That long and boring Friday night, the first rule of old maid club was to pass to your right, and the second rule was that, for the time being, the joker would represent the old maid. The guys unanimously voted that I go and have another talk with Brad, since I’d had the most luck in the past, and they were all at the ends of their ropes about the whole new “no fighting” fight club rule. Besides—peach club? There was talk of retracting membership. Either that, or making some preserves and delicious jams, and no one seemed to know where to start with that.

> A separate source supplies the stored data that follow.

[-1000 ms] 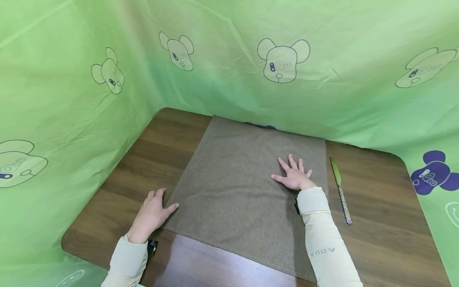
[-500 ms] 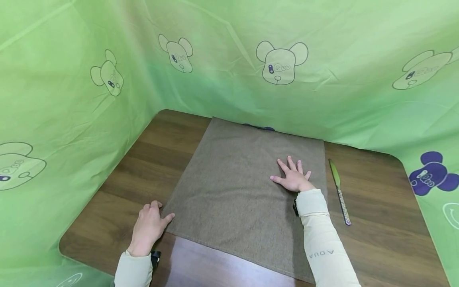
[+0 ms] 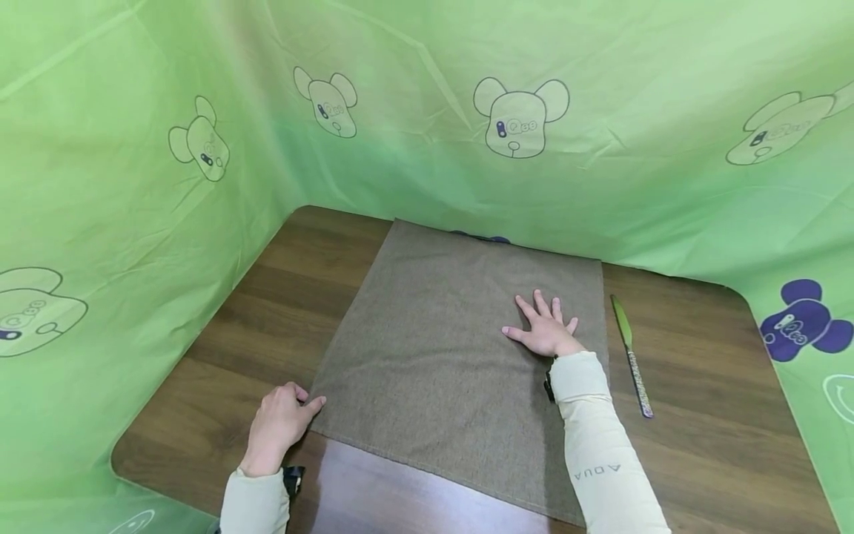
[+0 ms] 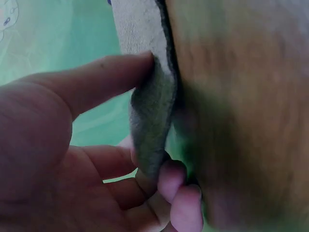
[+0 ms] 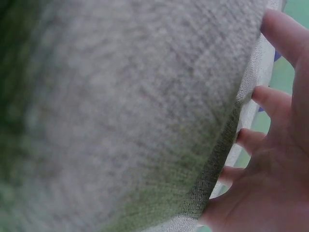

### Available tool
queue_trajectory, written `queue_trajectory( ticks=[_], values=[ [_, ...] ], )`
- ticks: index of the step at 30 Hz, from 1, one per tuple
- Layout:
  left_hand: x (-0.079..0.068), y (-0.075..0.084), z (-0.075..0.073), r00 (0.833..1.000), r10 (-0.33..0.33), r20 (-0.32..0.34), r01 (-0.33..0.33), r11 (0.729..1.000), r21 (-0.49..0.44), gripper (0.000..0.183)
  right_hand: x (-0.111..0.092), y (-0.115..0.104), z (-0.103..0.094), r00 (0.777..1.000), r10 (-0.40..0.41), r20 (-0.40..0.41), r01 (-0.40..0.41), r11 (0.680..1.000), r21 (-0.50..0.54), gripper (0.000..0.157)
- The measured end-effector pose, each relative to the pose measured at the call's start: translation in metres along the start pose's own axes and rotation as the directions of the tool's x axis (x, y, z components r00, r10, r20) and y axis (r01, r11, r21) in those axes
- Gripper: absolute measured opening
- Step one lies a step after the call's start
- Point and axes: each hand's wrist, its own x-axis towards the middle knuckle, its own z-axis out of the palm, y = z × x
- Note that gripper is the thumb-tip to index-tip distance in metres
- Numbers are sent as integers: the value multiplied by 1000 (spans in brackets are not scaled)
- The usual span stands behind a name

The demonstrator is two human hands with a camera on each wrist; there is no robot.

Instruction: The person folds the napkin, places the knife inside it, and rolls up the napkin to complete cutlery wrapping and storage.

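Note:
A brown-grey cloth (image 3: 440, 356) lies spread over the wooden table, with slight wrinkles near its middle. At its near left corner, my left hand (image 3: 279, 423) grips the edge, thumb on top and the other fingers curled at the side. In the left wrist view the thumb (image 4: 111, 79) touches the cloth (image 4: 154, 111), and the curled fingers (image 4: 181, 200) meet its corner. My right hand (image 3: 547, 332) rests on the right part of the cloth, fingers spread. The right wrist view shows those fingers (image 5: 273, 101) against the fabric (image 5: 145, 96).
A knife (image 3: 631, 356) with a greenish blade and patterned handle lies just right of the cloth. Around it shows the dark wooden table (image 3: 707, 400). Green printed curtains (image 3: 414, 111) hang behind and at the left, close to the table's edges.
My left hand has moved towards me along the cloth's left edge to the corner, and its fingers have curled in. The right hand has stayed in place.

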Motion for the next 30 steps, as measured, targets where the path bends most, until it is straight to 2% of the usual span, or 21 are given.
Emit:
queue_trajectory(
  ticks=[6,15,18,20,22,24,25,27,30],
  values=[
    [0,-2,0,999,19,30,-18,1000,-17,30,0,0,-1,1000,1,13,-2,1000,5,81],
    [-2,1,-8,998,45,32,-40,988,-146,25,1,-1,-3,999,1,42,-1,1000,-12,81],
    [-3,6,-10,999,26,37,-17,972,-235,27,1,-1,-4,999,5,46,-5,1000,-16,81],
    [-3,9,-10,1000,10,23,-2,943,-333,26,1,-2,-4,999,4,45,-3,1000,-15,81],
    [-3,14,-7,1000,-16,1,14,890,-456,24,1,-2,-4,999,1,44,-1,1000,-16,81],
    [-4,18,-3,999,-32,-29,8,802,-597,23,1,-3,-4,999,-1,44,2,1000,-15,81],
    [-5,21,0,998,-43,-39,6,746,-665,23,1,-3,-4,999,-1,45,2,1000,-14,81],
    [-6,26,5,997,-60,-49,-1,620,-785,24,1,-4,-4,999,0,48,0,1000,-17,81],
    [-9,33,12,997,-81,-11,21,383,-923,21,1,-4,-4,999,3,50,-2,1000,-20,81]
  ],
)
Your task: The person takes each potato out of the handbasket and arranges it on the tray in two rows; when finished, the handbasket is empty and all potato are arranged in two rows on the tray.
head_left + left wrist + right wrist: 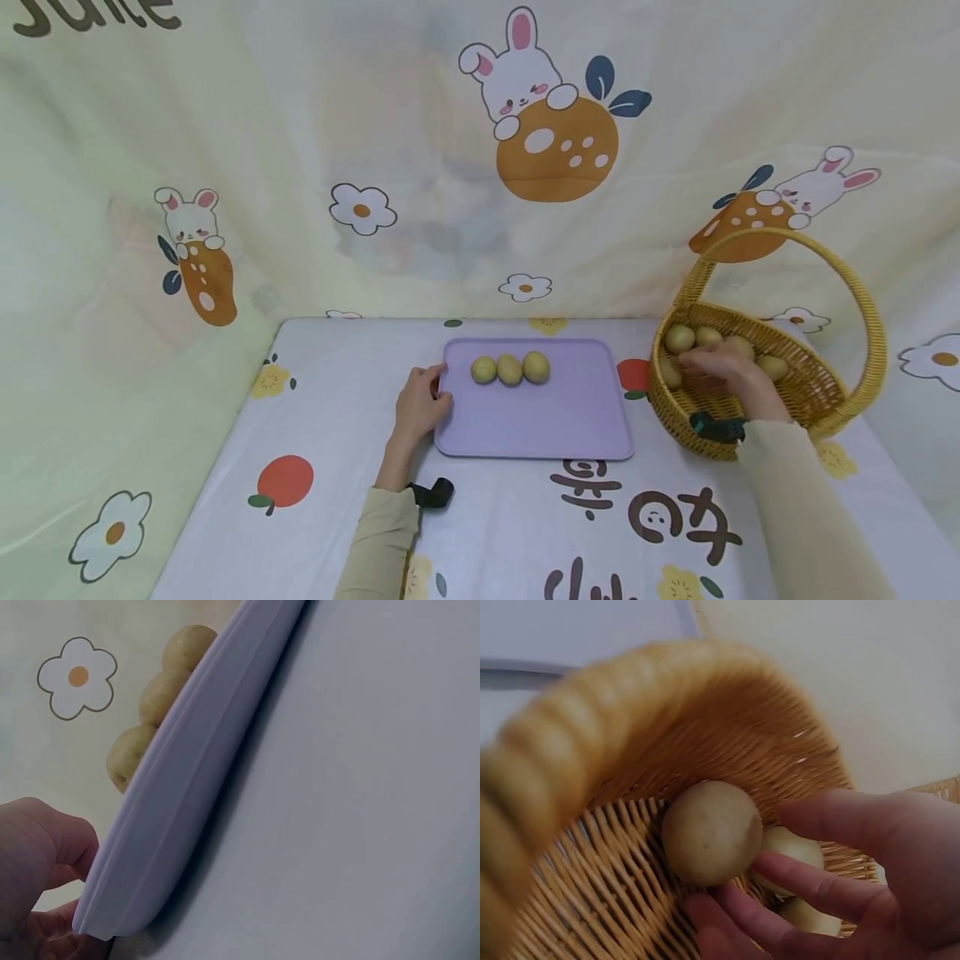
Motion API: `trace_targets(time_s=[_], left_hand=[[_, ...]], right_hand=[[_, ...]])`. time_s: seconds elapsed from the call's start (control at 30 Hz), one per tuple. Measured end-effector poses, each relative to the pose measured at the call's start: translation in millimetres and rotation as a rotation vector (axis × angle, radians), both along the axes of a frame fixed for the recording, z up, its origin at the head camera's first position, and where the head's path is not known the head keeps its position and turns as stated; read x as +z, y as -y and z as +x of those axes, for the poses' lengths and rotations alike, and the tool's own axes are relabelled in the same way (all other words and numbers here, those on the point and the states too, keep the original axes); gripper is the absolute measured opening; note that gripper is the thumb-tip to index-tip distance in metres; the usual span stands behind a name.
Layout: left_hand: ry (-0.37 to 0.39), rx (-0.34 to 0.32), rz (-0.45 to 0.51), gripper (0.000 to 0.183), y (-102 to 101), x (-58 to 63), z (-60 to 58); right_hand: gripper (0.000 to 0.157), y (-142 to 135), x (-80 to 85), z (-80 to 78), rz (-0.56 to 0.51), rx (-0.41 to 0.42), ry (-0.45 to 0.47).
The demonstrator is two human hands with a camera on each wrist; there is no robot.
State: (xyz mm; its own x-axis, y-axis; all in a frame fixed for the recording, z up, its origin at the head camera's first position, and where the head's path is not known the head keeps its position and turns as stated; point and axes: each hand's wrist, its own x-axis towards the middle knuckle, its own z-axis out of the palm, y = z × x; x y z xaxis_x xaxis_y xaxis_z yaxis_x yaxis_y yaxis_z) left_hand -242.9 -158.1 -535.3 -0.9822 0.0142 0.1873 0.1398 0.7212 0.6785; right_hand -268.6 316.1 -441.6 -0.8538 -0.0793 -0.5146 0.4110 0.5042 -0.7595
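Observation:
Three potatoes lie in a row near the back of a lilac tray. My left hand holds the tray's left rim, its thumb and fingers bent at the edge; the left wrist view shows this hand at the tray corner. Inside a wicker basket, my right hand reaches among several potatoes. In the right wrist view, the fingers of this hand are spread beside a round potato, the thumb apart from it. Two more potatoes lie partly behind the fingers.
The basket's tall handle arches over its opening. A printed cloth covers the table, and a curtain with rabbit and flower prints hangs behind it. The tray stands left of the basket.

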Motion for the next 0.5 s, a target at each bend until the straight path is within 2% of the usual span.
trace_targets(time_s=[0.13,0.2,0.5], left_hand=[[0.001,-0.008,0.000,0.052,-1.1,-0.2,-1.2],[0.001,-0.007,-0.002,0.052,-1.4,-0.5,-1.8],[0.004,0.002,-0.003,0.052,-0.8,-2.3,-1.5]], right_hand=[[0.053,-3.1,-8.6,0.2,0.000,0.022,-0.007],[0.056,-3.2,-11.8,-0.1,-0.011,0.016,-0.014],[0.027,-1.4,-19.4,-3.0,-0.063,-0.017,0.002]])
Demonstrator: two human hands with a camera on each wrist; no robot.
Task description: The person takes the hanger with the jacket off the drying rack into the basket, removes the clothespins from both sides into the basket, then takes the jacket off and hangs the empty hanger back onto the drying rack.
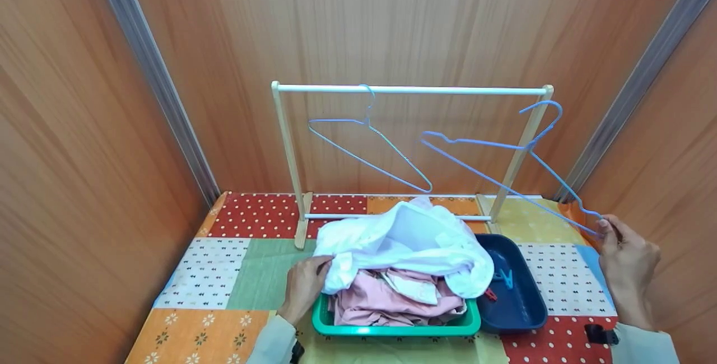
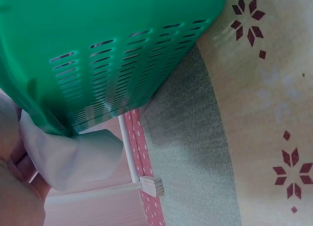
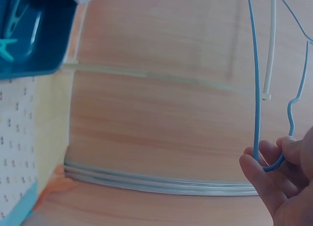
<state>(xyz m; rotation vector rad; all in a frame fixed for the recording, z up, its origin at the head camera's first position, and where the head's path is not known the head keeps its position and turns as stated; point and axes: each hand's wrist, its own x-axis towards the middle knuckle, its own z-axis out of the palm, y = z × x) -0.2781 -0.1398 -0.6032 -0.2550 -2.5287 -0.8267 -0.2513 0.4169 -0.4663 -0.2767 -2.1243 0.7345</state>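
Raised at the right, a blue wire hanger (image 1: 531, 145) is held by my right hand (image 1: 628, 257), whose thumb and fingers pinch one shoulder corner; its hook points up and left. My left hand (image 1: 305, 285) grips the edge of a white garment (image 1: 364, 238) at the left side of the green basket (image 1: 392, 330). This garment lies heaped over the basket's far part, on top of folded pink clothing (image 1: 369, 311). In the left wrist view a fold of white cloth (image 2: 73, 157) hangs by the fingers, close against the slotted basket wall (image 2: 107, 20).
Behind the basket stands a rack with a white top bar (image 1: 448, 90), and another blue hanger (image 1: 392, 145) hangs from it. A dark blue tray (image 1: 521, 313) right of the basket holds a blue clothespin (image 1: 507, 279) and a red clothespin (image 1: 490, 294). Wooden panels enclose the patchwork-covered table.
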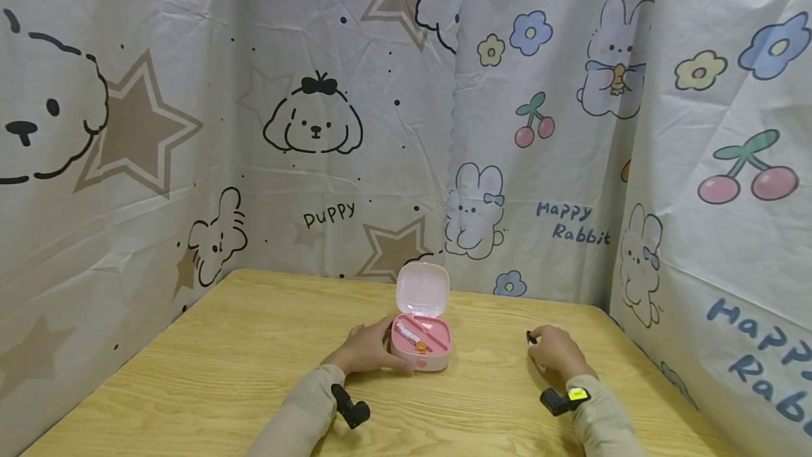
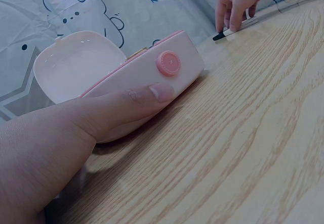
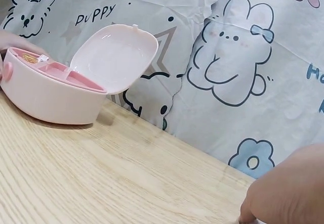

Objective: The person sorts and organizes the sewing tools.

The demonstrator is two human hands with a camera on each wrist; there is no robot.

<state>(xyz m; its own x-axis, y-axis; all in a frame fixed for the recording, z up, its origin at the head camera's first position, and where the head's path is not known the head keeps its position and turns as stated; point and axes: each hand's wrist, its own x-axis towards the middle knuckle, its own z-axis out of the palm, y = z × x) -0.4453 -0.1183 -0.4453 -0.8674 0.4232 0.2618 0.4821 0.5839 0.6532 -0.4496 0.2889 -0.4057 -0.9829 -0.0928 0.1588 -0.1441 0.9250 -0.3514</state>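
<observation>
A small pink box (image 1: 438,362) with a round front button stands on the table, its lid (image 1: 422,289) raised. My left hand (image 1: 364,350) grips the box from the left, its thumb (image 2: 162,92) along the front wall beside the button. Inside the pink tray lie a white strip-like item (image 1: 406,331) and a small round orange-gold piece (image 1: 421,347). Off to the right, my right hand (image 1: 558,351) pinches a slim white stick with a black end (image 2: 218,36) low at the tabletop. My fingers cover much of the stick; its exact kind I cannot tell.
The pale wooden table (image 1: 254,372) runs back to hanging cloth (image 1: 317,182) printed with puppies, rabbits and stars. More cloth closes off the left and right sides. Both wrists carry small black camera mounts (image 1: 349,407).
</observation>
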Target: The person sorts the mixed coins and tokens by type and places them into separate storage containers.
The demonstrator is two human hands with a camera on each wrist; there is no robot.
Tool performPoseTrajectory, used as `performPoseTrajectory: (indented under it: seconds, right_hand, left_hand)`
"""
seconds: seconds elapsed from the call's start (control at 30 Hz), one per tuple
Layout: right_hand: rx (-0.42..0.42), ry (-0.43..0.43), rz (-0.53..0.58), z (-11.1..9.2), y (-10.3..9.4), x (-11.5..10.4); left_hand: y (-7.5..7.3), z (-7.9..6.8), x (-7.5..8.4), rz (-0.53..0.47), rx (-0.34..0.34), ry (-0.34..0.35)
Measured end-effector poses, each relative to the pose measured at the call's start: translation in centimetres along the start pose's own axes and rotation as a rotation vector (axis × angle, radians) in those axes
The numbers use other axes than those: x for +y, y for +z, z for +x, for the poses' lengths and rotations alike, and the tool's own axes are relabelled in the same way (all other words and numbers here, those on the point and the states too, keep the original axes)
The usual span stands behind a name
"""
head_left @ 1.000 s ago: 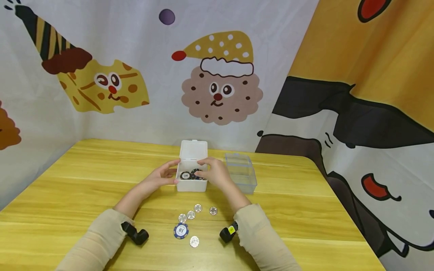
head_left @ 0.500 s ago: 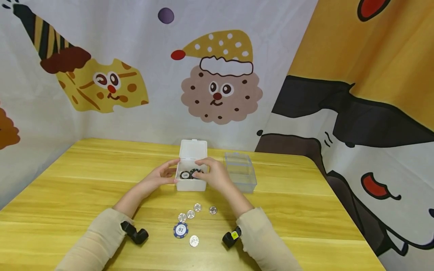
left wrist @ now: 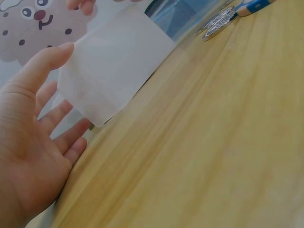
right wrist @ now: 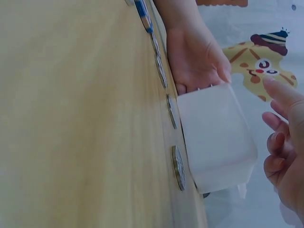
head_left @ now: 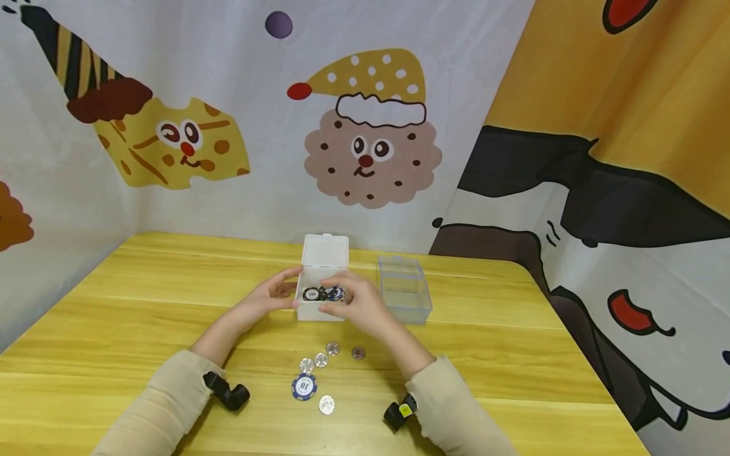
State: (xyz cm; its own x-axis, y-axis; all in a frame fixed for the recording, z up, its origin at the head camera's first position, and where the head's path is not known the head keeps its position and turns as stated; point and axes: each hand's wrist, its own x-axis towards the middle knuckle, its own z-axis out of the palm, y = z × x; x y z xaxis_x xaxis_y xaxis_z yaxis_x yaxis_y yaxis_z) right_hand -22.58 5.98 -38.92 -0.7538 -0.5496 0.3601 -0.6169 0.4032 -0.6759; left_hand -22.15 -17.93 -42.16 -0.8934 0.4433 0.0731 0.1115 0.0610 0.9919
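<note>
A white lidded box stands with its lid raised. Inside lie black poker chips, and a blue-and-white poker chip shows at the right, partly under my right hand. My left hand touches the box's left side, thumb at the near corner and index finger farther back. In the left wrist view the other fingers of my left hand lie loosely by the box's end. My right hand hovers over the box's right part, thumb apart from the fingers. The right wrist view shows nothing between those fingers.
To the right of the white box is a clear divided plastic case. Several silver coins and a blue poker chip marked 10 lie on the wooden table nearer me. A cartoon-printed curtain hangs behind.
My right hand has come lower and nearer me, its thumb now at the box's front edge. The blue-and-white chip has come into view in the box. My left hand stays put.
</note>
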Motion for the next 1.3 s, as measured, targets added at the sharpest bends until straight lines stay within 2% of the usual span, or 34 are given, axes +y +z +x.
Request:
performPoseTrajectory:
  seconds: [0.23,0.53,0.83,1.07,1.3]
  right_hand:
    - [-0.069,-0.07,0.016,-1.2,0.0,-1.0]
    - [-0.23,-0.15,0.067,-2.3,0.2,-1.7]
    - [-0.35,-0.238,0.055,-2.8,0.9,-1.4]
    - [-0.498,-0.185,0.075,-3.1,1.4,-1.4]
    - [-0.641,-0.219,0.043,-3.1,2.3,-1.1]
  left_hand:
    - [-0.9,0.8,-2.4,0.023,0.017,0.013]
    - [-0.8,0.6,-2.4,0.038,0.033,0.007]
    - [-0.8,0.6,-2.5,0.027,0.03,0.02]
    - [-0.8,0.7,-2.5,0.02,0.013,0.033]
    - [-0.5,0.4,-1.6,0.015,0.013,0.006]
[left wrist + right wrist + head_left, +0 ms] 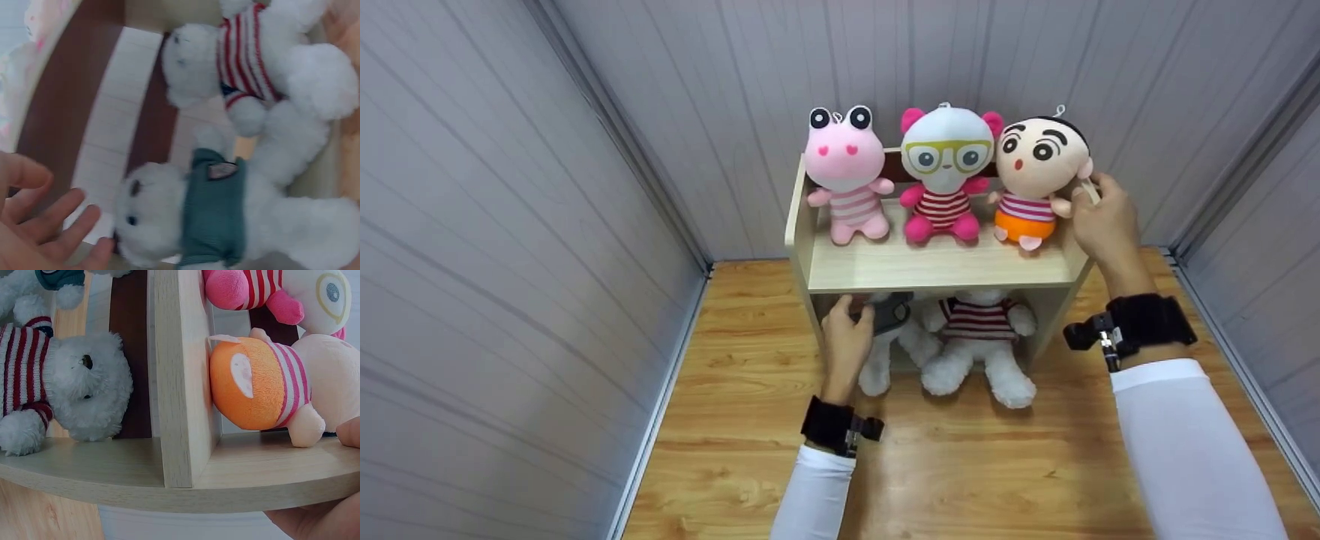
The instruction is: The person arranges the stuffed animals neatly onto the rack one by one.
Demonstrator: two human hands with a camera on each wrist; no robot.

“You have to go talk to him, man.”

But I was having none of it. That night I just drafted up the rules my damn self and mailed them anonymously to Brad. Sure enough, the next week they were in the amended club charter. I noted with regret that Brad had also taken the time to add in two more of his typically opaque, meaningless rules to the list I’d helpfully prepared. Now there was some stupid caveat that we weren’t even allowed to talk about fight club. I hadn’t written that. The second rule was the same as the first. No, I mean it was the exact same rule. I can’t even begin to imagine how insanely stoned he would’ve had to have been to write out the same rule twice but, in classic Brad fashion, he soldiered on like he’d written it twice on purpose.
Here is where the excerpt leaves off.